Kendal and Harry say they aren't surprised by the recognition.  In the fall of 2004, Chairman Harry Trueheart convened a "Diversity Summit" to organize what was then a patchwork of initiatives at the firm. A Diversity Action Committee was set up, consisting of eight partners and co-headed by Kendal in D.C. and Elizabeth Moore in New York. It has also formed African-American, Hispanic, Asian, women, and GLBT "affinity groups" among lawyers at the firm. The attorneys of color and GLBT attorneys hold regular conferences in Tarrytown, New York, aimed at recruiting minority attorneys and capitalizing on their diversity for business development.


Kendal specializes in franchising law. One of his clients, LuLuLemon, offers high-end yoga gear at stores in Tysons and on P Street. He notes that a diverse staff is a business advantage—Nixon Peabody responds to about 10 RFPs a month in which prospects ask about diversity.
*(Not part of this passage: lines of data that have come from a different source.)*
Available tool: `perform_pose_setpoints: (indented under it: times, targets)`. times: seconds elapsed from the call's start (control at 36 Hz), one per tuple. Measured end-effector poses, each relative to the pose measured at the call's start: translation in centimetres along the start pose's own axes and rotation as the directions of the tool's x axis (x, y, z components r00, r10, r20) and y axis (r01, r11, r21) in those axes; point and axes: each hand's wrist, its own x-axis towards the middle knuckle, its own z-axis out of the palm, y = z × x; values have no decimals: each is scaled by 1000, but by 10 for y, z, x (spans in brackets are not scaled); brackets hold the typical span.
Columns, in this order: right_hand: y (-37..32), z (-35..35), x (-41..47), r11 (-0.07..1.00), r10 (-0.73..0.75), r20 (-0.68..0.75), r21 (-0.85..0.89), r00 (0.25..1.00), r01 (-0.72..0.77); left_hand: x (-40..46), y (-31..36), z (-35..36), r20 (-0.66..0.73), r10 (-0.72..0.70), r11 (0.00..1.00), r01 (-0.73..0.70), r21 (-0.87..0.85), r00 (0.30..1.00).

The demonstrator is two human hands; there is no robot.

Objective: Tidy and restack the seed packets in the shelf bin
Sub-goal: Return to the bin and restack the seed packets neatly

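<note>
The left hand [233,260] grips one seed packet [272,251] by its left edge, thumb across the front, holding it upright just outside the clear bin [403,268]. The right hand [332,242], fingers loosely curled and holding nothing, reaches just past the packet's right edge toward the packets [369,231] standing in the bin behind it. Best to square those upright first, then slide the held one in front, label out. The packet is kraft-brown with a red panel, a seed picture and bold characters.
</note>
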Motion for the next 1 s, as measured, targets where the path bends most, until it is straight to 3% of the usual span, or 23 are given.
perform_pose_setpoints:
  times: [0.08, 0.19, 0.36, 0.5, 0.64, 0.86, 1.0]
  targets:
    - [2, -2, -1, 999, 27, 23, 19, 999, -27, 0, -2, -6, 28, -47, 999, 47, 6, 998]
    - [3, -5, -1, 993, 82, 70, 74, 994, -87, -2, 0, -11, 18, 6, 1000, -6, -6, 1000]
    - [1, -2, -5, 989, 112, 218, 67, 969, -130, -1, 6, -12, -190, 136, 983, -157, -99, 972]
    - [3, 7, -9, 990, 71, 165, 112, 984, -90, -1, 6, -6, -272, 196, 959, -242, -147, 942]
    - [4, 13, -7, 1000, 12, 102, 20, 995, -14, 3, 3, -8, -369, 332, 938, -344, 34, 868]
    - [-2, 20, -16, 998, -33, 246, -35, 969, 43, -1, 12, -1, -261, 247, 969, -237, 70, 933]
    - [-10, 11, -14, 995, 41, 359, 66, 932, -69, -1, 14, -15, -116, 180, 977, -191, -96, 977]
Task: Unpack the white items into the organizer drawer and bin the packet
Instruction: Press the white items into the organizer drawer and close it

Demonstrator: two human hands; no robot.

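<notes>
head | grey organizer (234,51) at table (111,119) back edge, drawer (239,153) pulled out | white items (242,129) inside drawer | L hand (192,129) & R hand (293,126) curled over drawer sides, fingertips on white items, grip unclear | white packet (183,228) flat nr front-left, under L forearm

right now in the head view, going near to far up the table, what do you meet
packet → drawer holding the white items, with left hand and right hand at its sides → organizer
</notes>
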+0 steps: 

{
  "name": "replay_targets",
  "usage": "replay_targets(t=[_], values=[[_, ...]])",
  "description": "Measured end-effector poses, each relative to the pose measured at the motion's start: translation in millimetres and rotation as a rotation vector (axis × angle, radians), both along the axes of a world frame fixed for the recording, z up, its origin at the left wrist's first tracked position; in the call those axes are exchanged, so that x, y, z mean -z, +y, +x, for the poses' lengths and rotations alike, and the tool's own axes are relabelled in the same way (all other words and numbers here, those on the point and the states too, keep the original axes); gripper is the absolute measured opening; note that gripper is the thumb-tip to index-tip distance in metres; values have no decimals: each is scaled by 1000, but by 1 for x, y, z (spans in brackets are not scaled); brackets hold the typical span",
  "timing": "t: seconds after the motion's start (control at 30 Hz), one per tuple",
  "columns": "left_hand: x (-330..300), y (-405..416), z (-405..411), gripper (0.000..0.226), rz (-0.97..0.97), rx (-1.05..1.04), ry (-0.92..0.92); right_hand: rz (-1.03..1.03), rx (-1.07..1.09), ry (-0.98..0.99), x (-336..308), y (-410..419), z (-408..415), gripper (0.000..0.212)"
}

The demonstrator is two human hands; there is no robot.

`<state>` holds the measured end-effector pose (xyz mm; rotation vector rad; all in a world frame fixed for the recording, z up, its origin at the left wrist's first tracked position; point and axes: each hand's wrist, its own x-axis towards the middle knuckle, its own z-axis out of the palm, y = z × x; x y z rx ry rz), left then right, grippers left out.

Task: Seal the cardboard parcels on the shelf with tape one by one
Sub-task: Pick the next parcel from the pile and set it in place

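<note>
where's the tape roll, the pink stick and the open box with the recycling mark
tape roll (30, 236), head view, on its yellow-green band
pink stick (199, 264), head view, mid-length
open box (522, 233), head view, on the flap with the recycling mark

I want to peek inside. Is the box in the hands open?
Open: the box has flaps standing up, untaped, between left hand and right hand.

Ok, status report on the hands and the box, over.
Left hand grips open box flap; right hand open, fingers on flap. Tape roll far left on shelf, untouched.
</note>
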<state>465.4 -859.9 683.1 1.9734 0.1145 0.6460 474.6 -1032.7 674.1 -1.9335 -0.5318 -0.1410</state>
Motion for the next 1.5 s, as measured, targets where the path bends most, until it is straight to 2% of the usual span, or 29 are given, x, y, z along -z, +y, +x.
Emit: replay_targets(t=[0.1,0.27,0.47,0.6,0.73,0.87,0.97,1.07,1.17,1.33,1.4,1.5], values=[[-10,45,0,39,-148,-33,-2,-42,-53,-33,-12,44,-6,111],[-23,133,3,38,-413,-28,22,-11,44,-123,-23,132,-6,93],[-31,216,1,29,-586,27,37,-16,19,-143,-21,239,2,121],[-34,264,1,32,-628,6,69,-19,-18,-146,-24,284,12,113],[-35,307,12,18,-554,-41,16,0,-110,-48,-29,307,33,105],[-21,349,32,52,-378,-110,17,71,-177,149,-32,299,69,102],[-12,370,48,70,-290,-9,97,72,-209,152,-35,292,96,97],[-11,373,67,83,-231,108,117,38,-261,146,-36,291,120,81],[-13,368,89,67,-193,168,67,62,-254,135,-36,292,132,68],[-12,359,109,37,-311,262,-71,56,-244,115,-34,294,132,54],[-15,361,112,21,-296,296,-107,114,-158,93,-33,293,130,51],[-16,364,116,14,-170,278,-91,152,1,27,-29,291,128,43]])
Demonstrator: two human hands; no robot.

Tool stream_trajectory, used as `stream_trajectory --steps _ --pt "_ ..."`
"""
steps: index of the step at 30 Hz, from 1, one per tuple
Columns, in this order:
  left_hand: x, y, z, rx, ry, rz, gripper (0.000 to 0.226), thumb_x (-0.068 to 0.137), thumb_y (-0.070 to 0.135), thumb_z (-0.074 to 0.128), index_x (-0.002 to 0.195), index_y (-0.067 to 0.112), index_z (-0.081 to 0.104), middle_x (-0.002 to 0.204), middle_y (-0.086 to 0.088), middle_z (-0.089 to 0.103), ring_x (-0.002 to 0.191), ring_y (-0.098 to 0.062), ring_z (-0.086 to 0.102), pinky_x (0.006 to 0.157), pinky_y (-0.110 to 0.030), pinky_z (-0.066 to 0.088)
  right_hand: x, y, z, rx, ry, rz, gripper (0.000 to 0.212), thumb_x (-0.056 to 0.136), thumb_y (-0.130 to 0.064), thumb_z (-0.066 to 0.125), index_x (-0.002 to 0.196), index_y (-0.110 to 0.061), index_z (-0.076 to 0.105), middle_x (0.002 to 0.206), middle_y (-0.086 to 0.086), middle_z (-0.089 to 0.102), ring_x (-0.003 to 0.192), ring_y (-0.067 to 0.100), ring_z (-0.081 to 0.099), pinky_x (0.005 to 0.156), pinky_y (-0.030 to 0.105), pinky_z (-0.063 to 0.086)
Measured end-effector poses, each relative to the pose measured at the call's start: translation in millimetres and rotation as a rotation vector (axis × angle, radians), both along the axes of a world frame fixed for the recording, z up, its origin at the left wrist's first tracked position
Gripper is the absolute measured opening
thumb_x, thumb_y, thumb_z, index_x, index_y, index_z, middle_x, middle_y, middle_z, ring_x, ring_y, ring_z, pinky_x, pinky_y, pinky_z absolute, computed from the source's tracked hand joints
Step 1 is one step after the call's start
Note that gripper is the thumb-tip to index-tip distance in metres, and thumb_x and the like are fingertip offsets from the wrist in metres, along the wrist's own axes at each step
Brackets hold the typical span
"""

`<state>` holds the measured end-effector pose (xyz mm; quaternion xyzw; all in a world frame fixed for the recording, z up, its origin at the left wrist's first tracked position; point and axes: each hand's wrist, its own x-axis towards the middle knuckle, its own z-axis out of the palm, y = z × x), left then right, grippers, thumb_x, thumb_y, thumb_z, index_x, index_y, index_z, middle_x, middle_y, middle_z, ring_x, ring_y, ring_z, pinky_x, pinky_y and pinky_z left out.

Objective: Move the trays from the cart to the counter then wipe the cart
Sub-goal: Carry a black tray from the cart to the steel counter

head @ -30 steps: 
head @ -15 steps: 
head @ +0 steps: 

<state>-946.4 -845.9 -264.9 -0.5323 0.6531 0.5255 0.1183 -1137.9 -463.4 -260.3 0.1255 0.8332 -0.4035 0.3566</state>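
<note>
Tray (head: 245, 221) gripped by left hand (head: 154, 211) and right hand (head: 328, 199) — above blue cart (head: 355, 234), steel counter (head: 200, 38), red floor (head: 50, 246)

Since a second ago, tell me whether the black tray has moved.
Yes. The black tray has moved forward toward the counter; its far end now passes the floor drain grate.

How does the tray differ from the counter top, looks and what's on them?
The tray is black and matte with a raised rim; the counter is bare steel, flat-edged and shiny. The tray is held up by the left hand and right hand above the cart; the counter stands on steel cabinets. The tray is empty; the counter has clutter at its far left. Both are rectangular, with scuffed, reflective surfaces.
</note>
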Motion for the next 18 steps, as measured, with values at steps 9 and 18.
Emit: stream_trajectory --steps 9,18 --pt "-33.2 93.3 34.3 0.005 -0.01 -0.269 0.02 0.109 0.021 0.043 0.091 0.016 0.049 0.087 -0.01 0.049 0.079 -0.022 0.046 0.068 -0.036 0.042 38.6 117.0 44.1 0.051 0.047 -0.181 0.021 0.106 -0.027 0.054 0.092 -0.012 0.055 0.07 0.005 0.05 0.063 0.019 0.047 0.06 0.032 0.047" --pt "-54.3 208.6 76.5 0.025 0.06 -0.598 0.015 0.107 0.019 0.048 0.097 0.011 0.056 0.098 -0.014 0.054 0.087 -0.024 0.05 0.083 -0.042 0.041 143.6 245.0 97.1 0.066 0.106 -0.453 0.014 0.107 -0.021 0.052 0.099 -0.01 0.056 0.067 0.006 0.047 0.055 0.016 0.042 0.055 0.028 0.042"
Kendal says that when working the recruiting trail, it's nice to have recognition from independent sources to "cut through the fog" of claims about diversity. On the day the BBLP grades came out, Nixon Peabody was hosting a reception for 25 law students with summer job offers.  The firm took advantage of the timing and quickly created a display to show off their top ranking.